Sabi is a condition created by time, not the human hand. Sabi is concerned with how the passage of time manifests itself physically in objects… the way all things evolve and perish ….”

- Beth Kempton

As a lapsed vascular surgeon, long retired from clinical practice, I watch as the ways I practice fall to the wayside. House calls gave way to hospital care which gave way to outpatient care which has fractionated into so many specialists staying in “their lane,” leaving the patient with the responsibility of integrating their care. A cottage industry of physician-entrepreneurs, emphasizing physician, has given way to workforces, full-time equivalents, and corporate care. It is hard for me to see these changes as a physician; it is even more challenging to cope with them as a patient. As I worked through my grief over the loss of a profession I so dearly loved, I found acceptance, that last stage of grief in recognizing how healthcare differs from medicine or how I believe I practice that art.

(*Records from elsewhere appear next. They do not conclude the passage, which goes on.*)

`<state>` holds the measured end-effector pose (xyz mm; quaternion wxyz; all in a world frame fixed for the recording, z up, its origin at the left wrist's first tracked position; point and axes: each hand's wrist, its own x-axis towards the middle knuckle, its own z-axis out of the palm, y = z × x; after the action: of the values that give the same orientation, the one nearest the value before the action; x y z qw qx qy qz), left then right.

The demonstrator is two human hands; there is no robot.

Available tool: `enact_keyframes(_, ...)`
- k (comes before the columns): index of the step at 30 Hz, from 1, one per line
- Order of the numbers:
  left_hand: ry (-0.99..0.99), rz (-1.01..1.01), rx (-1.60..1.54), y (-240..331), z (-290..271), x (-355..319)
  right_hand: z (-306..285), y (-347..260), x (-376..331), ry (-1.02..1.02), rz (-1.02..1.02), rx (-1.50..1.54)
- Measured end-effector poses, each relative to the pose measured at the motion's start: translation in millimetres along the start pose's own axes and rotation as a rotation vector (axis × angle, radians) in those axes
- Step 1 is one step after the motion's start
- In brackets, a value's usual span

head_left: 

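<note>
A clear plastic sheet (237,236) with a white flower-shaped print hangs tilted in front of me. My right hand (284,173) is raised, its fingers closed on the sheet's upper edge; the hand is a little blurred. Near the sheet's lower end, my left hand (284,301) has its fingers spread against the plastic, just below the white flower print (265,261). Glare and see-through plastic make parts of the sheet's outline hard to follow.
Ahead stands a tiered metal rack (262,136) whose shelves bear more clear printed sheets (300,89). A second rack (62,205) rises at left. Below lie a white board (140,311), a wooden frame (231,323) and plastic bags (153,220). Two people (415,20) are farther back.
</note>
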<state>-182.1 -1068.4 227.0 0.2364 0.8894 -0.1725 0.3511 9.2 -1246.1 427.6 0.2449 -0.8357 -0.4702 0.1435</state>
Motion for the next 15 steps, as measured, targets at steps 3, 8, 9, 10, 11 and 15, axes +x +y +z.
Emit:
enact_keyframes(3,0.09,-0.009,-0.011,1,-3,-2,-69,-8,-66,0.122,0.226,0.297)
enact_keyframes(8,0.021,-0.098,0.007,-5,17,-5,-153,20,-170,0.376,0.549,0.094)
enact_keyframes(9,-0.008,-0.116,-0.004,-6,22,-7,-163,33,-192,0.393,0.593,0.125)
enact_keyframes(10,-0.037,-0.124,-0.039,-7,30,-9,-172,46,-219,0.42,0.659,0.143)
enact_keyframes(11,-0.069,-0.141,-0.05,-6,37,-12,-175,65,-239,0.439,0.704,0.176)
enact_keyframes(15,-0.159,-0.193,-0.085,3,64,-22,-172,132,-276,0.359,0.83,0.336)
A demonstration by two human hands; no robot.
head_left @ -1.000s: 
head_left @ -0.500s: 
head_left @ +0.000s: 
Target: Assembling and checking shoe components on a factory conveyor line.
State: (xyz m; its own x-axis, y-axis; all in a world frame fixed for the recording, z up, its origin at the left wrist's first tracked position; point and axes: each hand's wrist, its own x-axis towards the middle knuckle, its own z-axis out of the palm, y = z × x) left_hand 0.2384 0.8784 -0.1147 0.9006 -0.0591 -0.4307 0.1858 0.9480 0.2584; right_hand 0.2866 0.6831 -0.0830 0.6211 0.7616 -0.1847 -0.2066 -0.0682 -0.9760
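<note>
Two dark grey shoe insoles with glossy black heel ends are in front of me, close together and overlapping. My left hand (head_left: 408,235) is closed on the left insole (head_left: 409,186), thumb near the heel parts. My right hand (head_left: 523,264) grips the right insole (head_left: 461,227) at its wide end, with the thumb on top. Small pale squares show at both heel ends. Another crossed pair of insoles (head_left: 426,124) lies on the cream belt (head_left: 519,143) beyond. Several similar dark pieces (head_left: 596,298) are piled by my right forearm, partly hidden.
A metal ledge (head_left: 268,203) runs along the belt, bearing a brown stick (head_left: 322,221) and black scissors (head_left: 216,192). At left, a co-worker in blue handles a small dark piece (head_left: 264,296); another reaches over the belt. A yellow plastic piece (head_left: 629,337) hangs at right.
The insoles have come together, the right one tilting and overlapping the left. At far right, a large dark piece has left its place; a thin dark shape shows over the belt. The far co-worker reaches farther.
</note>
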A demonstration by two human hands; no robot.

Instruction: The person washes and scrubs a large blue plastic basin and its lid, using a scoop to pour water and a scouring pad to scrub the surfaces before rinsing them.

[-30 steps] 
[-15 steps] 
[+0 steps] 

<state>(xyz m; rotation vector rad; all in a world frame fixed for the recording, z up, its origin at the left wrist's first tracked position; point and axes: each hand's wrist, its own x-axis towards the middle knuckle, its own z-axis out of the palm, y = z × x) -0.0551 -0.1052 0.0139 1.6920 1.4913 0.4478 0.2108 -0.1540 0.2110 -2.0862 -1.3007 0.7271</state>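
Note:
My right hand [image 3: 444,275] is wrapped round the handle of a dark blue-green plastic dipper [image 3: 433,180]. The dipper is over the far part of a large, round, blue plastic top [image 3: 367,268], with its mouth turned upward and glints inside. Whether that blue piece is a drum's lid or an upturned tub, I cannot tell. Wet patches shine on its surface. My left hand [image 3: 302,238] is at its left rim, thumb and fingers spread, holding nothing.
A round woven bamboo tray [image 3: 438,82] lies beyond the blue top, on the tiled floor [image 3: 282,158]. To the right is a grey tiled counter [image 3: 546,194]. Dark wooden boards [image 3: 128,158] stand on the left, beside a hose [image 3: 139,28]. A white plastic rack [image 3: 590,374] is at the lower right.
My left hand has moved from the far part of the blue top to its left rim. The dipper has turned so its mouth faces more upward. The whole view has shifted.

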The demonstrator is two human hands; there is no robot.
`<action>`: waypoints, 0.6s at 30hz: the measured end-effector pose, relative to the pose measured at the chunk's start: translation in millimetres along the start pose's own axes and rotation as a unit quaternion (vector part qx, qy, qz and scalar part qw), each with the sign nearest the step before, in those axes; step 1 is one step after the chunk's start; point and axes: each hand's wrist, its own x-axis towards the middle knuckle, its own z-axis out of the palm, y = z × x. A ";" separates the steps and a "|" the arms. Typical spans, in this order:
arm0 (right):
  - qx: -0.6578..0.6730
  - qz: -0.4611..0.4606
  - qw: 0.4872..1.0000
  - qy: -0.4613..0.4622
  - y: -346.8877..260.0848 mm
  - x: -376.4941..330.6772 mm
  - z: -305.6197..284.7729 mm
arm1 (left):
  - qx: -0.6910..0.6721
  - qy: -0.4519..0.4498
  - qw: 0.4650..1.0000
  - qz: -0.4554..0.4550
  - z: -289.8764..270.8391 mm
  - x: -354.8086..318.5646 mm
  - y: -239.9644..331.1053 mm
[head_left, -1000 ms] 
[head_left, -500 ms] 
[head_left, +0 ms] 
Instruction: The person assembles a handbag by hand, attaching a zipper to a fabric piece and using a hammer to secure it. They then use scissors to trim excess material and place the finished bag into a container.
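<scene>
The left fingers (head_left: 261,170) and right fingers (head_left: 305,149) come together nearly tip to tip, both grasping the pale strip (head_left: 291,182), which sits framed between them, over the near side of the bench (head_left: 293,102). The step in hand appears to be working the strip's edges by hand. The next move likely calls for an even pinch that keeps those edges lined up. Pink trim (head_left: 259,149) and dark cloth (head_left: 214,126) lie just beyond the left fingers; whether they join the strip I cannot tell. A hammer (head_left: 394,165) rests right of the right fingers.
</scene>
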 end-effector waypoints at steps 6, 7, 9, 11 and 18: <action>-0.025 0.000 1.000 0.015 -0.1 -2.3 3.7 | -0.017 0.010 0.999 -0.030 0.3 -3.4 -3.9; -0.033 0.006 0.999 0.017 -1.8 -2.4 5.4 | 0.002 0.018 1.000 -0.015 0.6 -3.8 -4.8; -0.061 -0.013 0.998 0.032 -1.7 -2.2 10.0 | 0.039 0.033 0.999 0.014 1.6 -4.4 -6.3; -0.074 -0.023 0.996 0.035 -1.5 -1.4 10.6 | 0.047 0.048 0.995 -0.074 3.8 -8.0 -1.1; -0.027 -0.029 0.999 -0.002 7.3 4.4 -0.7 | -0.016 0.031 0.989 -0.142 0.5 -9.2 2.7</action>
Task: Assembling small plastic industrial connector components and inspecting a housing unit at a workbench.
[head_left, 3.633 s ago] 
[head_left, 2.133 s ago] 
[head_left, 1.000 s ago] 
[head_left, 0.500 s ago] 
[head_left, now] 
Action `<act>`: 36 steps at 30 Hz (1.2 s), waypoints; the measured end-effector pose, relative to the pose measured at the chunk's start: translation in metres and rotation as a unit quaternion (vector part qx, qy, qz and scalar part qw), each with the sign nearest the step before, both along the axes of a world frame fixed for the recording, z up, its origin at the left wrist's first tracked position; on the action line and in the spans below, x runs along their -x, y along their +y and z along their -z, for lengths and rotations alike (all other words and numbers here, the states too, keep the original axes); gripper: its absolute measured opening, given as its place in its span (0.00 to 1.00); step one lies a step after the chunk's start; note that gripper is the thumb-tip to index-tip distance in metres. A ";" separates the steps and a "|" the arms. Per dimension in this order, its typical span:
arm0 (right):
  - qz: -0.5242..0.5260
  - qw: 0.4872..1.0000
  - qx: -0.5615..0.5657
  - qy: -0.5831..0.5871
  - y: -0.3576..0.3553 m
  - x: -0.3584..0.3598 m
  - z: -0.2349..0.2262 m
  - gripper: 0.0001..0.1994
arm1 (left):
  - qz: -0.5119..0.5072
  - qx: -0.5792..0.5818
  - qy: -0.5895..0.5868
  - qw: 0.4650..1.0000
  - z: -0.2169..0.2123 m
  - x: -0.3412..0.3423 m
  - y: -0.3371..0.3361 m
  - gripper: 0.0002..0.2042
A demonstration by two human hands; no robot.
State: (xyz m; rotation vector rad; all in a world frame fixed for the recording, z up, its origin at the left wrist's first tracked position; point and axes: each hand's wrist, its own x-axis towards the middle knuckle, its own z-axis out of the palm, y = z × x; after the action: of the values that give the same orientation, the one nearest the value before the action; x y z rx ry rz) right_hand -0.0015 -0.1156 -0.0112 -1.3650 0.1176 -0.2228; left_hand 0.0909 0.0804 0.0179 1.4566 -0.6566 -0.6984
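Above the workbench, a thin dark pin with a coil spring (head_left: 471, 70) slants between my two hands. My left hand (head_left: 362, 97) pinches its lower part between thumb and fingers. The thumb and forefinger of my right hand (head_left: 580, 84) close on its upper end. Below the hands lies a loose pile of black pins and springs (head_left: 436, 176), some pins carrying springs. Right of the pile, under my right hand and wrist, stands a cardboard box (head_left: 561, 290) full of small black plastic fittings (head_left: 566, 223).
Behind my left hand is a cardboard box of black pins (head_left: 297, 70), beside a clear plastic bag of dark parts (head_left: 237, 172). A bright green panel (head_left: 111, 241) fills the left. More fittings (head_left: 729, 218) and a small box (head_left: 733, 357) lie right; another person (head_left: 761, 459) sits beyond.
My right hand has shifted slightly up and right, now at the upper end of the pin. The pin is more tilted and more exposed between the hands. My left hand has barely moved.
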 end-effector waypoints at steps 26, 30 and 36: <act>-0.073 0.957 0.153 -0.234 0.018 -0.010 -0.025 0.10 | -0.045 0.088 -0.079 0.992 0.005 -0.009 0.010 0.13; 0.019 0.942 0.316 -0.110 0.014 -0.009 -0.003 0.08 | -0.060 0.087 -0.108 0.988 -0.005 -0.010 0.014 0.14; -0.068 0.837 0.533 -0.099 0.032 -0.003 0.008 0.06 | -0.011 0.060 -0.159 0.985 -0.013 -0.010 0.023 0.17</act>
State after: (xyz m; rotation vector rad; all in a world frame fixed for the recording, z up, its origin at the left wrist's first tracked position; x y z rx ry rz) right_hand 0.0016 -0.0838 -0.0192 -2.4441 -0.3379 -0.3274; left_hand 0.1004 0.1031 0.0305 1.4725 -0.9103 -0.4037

  • Healthcare is based on a logical, rational view of the world; Medicine is intuitive
  • Healthcare looks for universal solutions; Medicine seeks personal, idiosyncratic solutions
  • Healthcare believes in control and is future-oriented; Medicine recognizes that our present health, like nature, is uncontrollable but can be influenced
  • Healthcare is intolerant of ambiguity; it requires metrics and categories; Medicine is more comfortable with ambiguity and fuzziness
  • Healthcare seeks to maintain; Medicine seeks to accommodate
  • Healthcare recognizes the commonality; Medicine identifies the “forms of attrition” that are our individual histories.
  • Healthcare has guidelines and standards for providing care; Medicine inspires relationships within ourselves and with our caregivers
  • Healthcare stands apart; Medicine coexists with the environment
  • Healthcare is expertise; Medicine in quiet authority
  • Healthcare is excess; Medicine is restraint
  • Healthcare is resistance; Medicine is resilience

It is a sacrifice to sit and wait to see your physician, but when we exchange that relationship for convenience, we move from the wabi-sabi of medicine to the consumption of healthcare. Convenience is a Faustian bargain; the price only becomes apparent when you are older and need the wisdom that springs from relationship rather than consumption.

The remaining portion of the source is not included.